Операция «Шейлок». Признание (СИ) - Рот Филип. Страница 38
— Не надо, пожалуйста, — сказал Джордж, — у тебя обязательно начнется мигрень. — И нетерпеливо взмахнул рукой, требуя отдать ему чек. Чек Пипика.
— И вот еще одна жертва, которая не может забыть, — сказала Анна, изучающе разглядывая лицевую сторону чека своими сферическими глазами, как будто именно на ней она наконец-то прочтет разгадку своей несчастной судьбы. — Все эти жертвы, все эти ужасные шрамы. Но скажите мне, — спросила она так же просто, как ребенок спрашивает, почему трава зеленая, — сколько жертв можно разместить на этом крохотном клочке земли?
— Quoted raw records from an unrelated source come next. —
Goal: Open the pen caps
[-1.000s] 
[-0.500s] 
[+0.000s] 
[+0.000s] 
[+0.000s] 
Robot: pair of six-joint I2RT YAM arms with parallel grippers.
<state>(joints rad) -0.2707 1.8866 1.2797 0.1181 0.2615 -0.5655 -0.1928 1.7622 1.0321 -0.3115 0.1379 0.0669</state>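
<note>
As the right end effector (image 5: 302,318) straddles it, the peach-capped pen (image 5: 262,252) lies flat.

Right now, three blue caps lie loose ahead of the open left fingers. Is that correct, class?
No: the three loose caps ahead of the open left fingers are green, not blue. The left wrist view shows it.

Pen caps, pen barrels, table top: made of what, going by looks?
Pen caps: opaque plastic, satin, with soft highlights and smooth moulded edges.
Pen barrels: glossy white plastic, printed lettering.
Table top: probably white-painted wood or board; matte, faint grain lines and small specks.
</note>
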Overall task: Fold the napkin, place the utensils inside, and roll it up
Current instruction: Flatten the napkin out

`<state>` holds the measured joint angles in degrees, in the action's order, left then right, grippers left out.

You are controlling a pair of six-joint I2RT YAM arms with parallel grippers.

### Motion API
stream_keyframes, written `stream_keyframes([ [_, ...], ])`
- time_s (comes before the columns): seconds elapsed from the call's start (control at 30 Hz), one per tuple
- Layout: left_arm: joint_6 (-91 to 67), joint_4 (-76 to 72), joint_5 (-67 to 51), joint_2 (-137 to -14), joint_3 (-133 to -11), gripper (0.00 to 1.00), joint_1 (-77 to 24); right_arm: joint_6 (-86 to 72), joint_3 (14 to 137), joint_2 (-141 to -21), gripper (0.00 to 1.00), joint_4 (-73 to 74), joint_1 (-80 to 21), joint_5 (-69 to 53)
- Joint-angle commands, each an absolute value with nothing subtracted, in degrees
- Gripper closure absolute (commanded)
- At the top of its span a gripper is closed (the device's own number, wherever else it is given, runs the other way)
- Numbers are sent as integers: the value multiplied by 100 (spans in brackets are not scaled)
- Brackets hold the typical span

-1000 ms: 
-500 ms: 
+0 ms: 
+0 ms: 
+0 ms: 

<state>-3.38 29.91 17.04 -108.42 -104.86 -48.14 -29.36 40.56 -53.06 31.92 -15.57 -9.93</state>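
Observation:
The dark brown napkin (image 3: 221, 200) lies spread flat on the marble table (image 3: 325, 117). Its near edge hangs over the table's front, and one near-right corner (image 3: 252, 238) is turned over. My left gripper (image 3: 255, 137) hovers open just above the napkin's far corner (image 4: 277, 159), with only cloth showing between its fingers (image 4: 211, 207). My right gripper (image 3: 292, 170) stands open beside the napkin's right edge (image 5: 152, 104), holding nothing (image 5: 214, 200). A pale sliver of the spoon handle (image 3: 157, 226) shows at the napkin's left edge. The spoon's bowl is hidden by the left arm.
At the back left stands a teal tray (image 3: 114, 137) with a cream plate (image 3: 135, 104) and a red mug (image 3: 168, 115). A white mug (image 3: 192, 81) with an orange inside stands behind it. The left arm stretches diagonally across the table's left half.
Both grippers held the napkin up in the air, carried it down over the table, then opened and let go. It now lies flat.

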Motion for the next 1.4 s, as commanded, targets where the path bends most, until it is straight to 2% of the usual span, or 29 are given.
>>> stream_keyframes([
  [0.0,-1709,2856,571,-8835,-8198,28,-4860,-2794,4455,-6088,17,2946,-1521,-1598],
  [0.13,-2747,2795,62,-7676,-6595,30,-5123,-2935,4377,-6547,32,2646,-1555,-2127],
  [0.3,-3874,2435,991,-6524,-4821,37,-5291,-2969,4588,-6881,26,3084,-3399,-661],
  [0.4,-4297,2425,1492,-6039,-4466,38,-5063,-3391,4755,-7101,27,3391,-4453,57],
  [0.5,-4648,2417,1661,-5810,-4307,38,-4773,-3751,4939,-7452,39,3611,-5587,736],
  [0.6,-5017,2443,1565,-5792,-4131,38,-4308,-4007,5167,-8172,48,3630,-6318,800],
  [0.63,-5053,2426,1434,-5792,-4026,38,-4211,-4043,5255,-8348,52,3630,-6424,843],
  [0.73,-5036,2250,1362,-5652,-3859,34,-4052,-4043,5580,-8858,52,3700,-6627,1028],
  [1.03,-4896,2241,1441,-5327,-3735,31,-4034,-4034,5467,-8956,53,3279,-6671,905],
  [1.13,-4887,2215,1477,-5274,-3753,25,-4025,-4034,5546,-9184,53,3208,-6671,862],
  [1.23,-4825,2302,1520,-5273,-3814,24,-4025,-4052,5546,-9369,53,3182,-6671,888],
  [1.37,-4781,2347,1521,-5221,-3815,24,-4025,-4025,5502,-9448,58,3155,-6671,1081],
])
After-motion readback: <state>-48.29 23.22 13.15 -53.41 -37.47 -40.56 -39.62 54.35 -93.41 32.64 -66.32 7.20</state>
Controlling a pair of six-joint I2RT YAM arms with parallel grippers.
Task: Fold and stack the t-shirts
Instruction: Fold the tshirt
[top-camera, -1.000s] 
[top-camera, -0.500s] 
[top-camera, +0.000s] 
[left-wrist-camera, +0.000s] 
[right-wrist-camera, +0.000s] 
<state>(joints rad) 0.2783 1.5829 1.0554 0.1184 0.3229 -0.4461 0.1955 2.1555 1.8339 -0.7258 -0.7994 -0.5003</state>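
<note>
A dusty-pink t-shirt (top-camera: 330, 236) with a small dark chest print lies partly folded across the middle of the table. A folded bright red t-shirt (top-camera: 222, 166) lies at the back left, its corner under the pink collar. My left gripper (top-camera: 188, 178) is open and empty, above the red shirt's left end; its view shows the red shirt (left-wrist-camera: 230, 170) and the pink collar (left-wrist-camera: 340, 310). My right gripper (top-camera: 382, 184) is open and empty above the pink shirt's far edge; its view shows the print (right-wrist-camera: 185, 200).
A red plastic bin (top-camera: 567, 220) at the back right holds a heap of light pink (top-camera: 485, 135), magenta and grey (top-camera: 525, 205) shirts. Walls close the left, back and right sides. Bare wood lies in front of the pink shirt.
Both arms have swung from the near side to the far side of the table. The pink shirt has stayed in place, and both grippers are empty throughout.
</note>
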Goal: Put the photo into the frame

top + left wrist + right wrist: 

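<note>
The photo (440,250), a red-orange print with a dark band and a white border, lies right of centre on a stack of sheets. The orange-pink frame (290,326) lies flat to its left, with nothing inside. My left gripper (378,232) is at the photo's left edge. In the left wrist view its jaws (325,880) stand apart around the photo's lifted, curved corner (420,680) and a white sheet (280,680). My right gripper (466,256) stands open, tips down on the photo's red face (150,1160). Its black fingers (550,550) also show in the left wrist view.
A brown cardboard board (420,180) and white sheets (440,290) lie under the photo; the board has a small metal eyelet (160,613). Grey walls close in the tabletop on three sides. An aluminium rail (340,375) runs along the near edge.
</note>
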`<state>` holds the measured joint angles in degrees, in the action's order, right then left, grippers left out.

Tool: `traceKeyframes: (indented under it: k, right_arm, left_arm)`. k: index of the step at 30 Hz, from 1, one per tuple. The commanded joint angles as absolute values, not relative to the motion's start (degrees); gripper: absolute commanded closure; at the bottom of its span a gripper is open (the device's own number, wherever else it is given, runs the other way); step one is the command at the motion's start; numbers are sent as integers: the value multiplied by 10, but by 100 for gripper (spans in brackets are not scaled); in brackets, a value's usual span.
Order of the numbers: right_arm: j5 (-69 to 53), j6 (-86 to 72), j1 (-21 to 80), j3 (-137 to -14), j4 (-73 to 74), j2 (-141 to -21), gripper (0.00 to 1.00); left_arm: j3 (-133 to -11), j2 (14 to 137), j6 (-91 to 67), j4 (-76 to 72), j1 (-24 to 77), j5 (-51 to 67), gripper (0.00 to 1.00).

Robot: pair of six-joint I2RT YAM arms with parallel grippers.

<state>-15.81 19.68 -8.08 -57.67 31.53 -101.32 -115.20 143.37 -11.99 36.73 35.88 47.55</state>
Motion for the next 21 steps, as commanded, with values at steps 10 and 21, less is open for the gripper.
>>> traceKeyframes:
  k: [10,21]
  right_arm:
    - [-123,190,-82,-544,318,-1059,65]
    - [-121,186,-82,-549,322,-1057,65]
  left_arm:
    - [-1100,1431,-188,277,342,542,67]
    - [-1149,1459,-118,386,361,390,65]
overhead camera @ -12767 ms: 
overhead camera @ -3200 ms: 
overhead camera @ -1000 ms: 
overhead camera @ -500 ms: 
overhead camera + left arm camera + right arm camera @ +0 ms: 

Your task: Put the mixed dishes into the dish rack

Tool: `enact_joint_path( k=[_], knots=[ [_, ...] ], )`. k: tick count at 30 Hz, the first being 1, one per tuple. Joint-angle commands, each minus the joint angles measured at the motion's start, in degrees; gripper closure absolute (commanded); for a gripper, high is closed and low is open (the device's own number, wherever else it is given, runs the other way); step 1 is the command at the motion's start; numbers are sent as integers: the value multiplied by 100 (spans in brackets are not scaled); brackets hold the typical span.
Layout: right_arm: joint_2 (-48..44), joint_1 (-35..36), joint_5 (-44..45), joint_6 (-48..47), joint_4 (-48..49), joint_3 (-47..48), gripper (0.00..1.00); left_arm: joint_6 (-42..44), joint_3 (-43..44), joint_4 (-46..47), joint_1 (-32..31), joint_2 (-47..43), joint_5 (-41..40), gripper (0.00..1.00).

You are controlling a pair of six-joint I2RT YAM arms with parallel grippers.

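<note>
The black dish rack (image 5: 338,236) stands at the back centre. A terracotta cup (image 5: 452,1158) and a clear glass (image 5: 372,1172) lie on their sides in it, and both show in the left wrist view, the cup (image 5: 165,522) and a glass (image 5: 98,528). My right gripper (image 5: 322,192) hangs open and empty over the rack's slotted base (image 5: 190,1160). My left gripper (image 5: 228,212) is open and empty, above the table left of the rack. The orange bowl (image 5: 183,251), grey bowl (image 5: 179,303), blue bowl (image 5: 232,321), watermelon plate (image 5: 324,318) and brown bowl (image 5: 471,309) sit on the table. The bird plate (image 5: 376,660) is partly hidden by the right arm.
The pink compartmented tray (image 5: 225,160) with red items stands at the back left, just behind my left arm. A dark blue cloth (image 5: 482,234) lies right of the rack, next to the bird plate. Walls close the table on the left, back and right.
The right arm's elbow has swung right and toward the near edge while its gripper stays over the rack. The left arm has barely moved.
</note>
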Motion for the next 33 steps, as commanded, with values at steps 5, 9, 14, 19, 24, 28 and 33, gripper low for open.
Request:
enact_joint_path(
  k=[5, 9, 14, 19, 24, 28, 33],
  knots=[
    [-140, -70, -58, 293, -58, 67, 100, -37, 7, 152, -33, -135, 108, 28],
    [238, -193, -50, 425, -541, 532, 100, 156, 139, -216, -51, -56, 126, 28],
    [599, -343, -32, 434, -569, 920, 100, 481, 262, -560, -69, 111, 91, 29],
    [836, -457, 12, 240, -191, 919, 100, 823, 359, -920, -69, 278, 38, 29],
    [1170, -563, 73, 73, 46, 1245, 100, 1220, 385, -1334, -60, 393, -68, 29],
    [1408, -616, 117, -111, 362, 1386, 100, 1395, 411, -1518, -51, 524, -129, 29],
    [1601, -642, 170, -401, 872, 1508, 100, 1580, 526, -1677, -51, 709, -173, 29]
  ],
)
— Но он же с тобой согласен, — сказал ее муж. — Потому он и приехал.
— В Америке, — сказала она мне, — я думала, что вышла замуж за человека, который перестал чувствовать себя жертвой, человека утонченного, который знал, в чем ценность и полнота жизни. Я и не думала, что вышла замуж за еще одного Камиля, который не может осознать себя человеком, пока не прекратится оккупация. Эти вечные младшие братья, уверяющие, что не могут жить, не могут дышать оттого, что кто-то отбрасывает на них тень! Эта их моральная инфантильность! Человек с интеллектом Джорджа задыхается из-за каких-то иллюзорных проблем верности! Почему ты не хранишь верность собственному разуму? — закричала она, нервно обернувшись к Джорджу. — Почему ты не хранишь верность литературе? Люди вроде вас, — она имела в виду и меня, — бегут без оглядки из такой глуши. Вы сбежали, и правильно сделали, что сбежали, вы оба сбежали в дальние края от провинциальности и эгоцентризма, от ксенофобии и причитаний, на вас не действовала эта токсичная сентиментальность ребяческих, глупых этнических мифологий, вы ринулись в большой, новый, свободный мир, пустили в ход весь свой интеллект, всю свою энергию, — воистину свободная молодежь, преданная искусству, книгам, разуму, науке, всему серьезному…
— Ну да, всему благородному и возвышенному. Послушай, — сказал Джордж, — ты описываешь просто каких-то двух заносчивых аспирантов, и вдобавок мы даже тогда не были настолько чистосердечными. Ты рисуешь до нелепости наивную картину, над которой мы даже тогда посмеялись бы.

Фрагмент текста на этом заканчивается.